À moins que vous ne viviez sous un rocher, les Statues confédérées aux États-Unis sont devenues de plus en plus politisées au cours des dernières années à la suite de nouvelles blessures et divisions raciales. Les opposants à ces statues affirment qu’ils sont racistes et ne méritent aucune place dans les places publiques et les vénérations nationales, étatiques et communales. Les défenseurs des statues affirment qu’ils représentent une preuve tangible de la période historique de la Guerre civile et que les éliminer signifie que nous oublierons notre histoire de la guerre. D’autres défenseurs des statues racontent des slogans de la suprématie blanche, arguant que l’élimination des statues est un génocide blanc tangible.

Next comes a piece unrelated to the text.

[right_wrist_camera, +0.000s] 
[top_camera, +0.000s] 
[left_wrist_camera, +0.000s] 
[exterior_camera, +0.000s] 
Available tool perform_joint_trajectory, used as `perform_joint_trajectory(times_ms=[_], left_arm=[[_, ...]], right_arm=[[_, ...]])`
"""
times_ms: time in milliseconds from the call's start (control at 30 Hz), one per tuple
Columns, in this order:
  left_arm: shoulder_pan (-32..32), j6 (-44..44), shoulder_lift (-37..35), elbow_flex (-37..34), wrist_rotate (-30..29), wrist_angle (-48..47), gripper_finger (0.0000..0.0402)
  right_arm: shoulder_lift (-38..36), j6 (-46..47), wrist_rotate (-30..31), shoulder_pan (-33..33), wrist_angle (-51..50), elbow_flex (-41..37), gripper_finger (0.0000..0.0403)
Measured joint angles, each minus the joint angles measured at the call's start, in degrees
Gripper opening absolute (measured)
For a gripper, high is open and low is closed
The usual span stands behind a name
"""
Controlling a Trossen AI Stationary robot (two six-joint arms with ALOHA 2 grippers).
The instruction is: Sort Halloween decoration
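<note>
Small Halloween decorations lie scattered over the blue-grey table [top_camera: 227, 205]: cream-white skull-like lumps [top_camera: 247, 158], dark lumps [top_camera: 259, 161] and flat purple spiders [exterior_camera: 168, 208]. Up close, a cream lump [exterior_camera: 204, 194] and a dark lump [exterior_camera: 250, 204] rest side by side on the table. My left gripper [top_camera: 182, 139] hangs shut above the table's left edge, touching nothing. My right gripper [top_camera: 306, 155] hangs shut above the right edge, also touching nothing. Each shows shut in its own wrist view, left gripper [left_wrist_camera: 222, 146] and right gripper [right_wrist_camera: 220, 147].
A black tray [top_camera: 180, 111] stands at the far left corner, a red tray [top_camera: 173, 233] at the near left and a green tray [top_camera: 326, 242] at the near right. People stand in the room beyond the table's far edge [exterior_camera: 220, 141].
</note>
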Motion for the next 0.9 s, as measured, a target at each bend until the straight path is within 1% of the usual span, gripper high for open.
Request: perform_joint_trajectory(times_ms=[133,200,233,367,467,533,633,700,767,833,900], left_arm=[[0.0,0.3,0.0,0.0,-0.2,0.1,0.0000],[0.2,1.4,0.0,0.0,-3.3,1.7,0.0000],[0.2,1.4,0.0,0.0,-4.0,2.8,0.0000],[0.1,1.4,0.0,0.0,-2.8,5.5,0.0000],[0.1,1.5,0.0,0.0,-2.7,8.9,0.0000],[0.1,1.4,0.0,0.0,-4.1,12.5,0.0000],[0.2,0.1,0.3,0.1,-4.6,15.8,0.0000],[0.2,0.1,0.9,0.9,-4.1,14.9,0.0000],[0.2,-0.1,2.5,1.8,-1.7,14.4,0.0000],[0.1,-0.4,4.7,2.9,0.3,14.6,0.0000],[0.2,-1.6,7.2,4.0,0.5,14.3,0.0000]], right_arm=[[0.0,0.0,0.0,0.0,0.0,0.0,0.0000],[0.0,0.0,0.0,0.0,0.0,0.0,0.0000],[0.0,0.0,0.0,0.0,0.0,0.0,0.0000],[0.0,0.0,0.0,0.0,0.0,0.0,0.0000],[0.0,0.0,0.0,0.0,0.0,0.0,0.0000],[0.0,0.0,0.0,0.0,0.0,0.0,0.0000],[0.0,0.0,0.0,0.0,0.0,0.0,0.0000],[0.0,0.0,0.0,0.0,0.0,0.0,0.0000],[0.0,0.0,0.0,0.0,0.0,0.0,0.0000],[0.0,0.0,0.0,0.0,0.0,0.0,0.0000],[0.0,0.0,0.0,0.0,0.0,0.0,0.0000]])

Les historiens publics au cours des dernières années ont examiné le problème et ont présenté une analyse intéressante de l’histoire et des contextes de ces statues. J’utiliserai quelques exemples de statues récentes prises à Baltimore, dans le Maryland…

View original post 1,192 more words

[SC] Yes, Confederate Statues are Racist

Unless you have been living under a rock, Confederate Statues in the United States have become increasingly politicised over the past several years in the wake of fresh racial wounds and divisions. Opponents to these statues claim that they are racist and deserve no place in public squares and national, state, and communal veneration. Defenders of the statues argue that they represent tangible evidence of the Civil War historical period and that removing them means we will forget our history about the war. Other defenders of the statues recite white supremacist slogans, arguing that removing the statues is tangible white genocide.

Public historians in the past several years have examined the problem and have come up with some interesting analysis of the history and contexts of these statues. I will use a few examples of recent statues taken down in Baltimore, Maryland, from near where Sandus is located.

In April 1861, after several states had seceded, Southern and Eastern Marylanders—those who owned slaves—advocated for Maryland’s secession from the Union. The governor at the time, Thomas H. Hicks, called a special session of the legislature, but it voted overwhelmingly (53-13) to remain in the Union. Later that year, in September, the Federal government declared martial law, disbanded the state government, and withdrew the right of habeas corpus in Maryland—a still controversial and unconstitutional move.

Key to this issue is the debate over memory and history. While memory and history often go hand-in-hand, memory is not the same as history. We remember events differently from how they happened, and tend to make history one-dimensional when, in fact, history is complex and complicated. This seems to have been the case with how contemporary people see the statues. They appear to us as remembrance of the war itself, when they are in fact artistic symbols. They are “receptions” of the war and people’s later memory of the war, not symbols of the war itself. They are realistic idealisations of what the war meant.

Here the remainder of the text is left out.